◆ What is being asked:
Your response is a verbatim copy of the listing, stripped of its images.

◆ Input data:
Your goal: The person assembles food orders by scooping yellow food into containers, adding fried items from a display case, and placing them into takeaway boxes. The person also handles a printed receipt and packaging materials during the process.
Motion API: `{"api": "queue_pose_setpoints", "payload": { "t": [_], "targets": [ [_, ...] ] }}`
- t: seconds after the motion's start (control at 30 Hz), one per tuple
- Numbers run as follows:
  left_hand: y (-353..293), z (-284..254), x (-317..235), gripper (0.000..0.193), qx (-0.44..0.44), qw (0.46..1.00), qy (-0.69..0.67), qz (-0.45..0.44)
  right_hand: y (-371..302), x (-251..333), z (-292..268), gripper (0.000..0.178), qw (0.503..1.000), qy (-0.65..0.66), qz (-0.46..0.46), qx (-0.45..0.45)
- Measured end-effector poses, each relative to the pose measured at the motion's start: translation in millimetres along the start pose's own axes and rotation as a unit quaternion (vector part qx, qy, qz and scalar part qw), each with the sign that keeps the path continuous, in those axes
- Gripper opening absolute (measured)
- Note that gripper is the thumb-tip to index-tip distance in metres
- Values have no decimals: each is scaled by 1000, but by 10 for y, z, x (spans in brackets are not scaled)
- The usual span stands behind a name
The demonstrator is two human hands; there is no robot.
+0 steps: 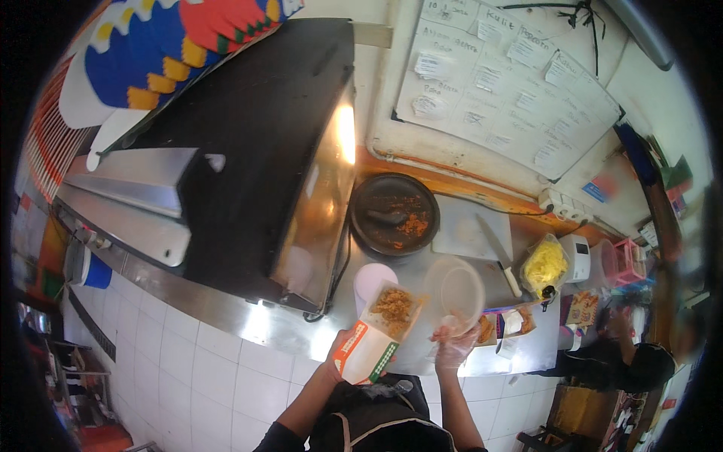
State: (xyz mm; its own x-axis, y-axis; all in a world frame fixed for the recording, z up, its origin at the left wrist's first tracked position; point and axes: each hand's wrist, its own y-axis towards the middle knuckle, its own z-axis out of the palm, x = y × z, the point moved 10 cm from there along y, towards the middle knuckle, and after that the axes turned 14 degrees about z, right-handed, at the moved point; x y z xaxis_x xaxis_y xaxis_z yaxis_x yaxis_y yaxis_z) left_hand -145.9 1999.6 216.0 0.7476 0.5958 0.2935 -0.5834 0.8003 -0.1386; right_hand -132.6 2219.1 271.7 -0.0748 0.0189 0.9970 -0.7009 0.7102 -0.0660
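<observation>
Head view: left hand [339,358] at lower center of the frame, wrapped around the side of a white, orange and green food carton [369,351]. Carton tilted, its open end toward the upper right; brown crumbly food [394,307] visible in the opening.

Right hand [456,343], in a clear plastic glove, is just right of the carton. Its fingers overlap the lower edge of a translucent round tub [456,282]; cannot tell whether they grip it or are spread in front of it.

Pale pink container [374,282] directly behind the carton's open end, on the metal counter [260,318]. Above it, near frame center: dark round mortar [376,245] holding a pestle [385,217] and reddish-orange mash [413,224]. To its right, a whitish cutting board [455,227] with a knife [503,260] lying across its right edge, blade toward upper left.

Farther right: bag of yellow food [545,264], then a small white device [578,256]. Filled cartons [520,322] sit right of the gloved hand. Black-topped cabinet [248,98] fills the upper left; whiteboard [504,83], upper right. Co-worker in dark clothing [640,368], right edge.
</observation>
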Motion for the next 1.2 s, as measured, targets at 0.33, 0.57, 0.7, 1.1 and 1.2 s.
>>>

◆ Solution:
Your goal: The person assembles food orders by scooping yellow food into containers, adding fried items from a display case, and placing them into takeaway boxes. The person also handles a printed receipt and packaging materials during the process.
Motion API: `{"api": "queue_pose_setpoints", "payload": { "t": [_], "targets": [ [_, ...] ] }}`
- t: seconds after the motion's start (control at 30 Hz), one per tuple
- Numbers run as follows:
  left_hand: y (-353..293), z (-284..254), x (-317..235), gripper (0.000..0.193), qx (-0.44..0.44), qw (0.46..1.00), qy (-0.69..0.67), qz (-0.45..0.44)
  right_hand: y (-371..302), x (-251..333), z (-292..268), gripper (0.000..0.178), qw (0.503..1.000), qy (-0.65..0.66), qz (-0.46..0.46), qx (-0.45..0.45)
- Measured end-effector poses, each relative to the pose measured at the motion's start: translation in millimetres along the start pose's own axes and rotation as a unit quaternion (vector part qx, qy, qz and scalar part qw), each with the sign that keeps the path continuous, in those axes
- Gripper opening absolute (measured)
- Note that gripper is the thumb-tip to index-tip distance in metres
- Values have no decimals: each is scaled by 1000, but by 10 for y, z, x (spans in brackets are not scaled)
- The usual span stands behind a name
The demonstrator is two human hands; there is no robot.
+0 steps: 
State: (xyz mm; its own x-axis, y-axis; all in a world frame fixed for the recording, z up, its origin at the left wrist's first tracked position; point and axes: each hand's wrist, its own y-axis towards the middle knuckle, its own z-axis out of the palm, x = y × z, the point moved 10 cm from there along y, towards the middle knuckle, and after that the axes turned 14 degrees about z, right-handed, at the moved point; x y z xaxis_x xaxis_y xaxis_z yaxis_x yaxis_y yaxis_z) left_hand -145.9 1999.6 216.0 0.7476 0.5958 0.2935 -0.5834 0.8003 -0.1386; right_hand -132.6 2219.1 271.7 -0.0748 0.0189 0.9970 -0.7009 0.7102 -0.0660
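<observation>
Head view: left hand [339,358] at lower center of the frame, wrapped around the side of a white, orange and green food carton [369,351]. Carton tilted, its open end toward the upper right; brown crumbly food [394,307] visible in the opening.

Right hand [456,343], in a clear plastic glove, is just right of the carton. Its fingers overlap the lower edge of a translucent round tub [456,282]; cannot tell whether they grip it or are spread in front of it.

Pale pink container [374,282] directly behind the carton's open end, on the metal counter [260,318]. Above it, near frame center: dark round mortar [376,245] holding a pestle [385,217] and reddish-orange mash [413,224]. To its right, a whitish cutting board [455,227] with a knife [503,260] lying across its right edge, blade toward upper left.

Farther right: bag of yellow food [545,264], then a small white device [578,256]. Filled cartons [520,322] sit right of the gloved hand. Black-topped cabinet [248,98] fills the upper left; whiteboard [504,83], upper right. Co-worker in dark clothing [640,368], right edge.
</observation>
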Motion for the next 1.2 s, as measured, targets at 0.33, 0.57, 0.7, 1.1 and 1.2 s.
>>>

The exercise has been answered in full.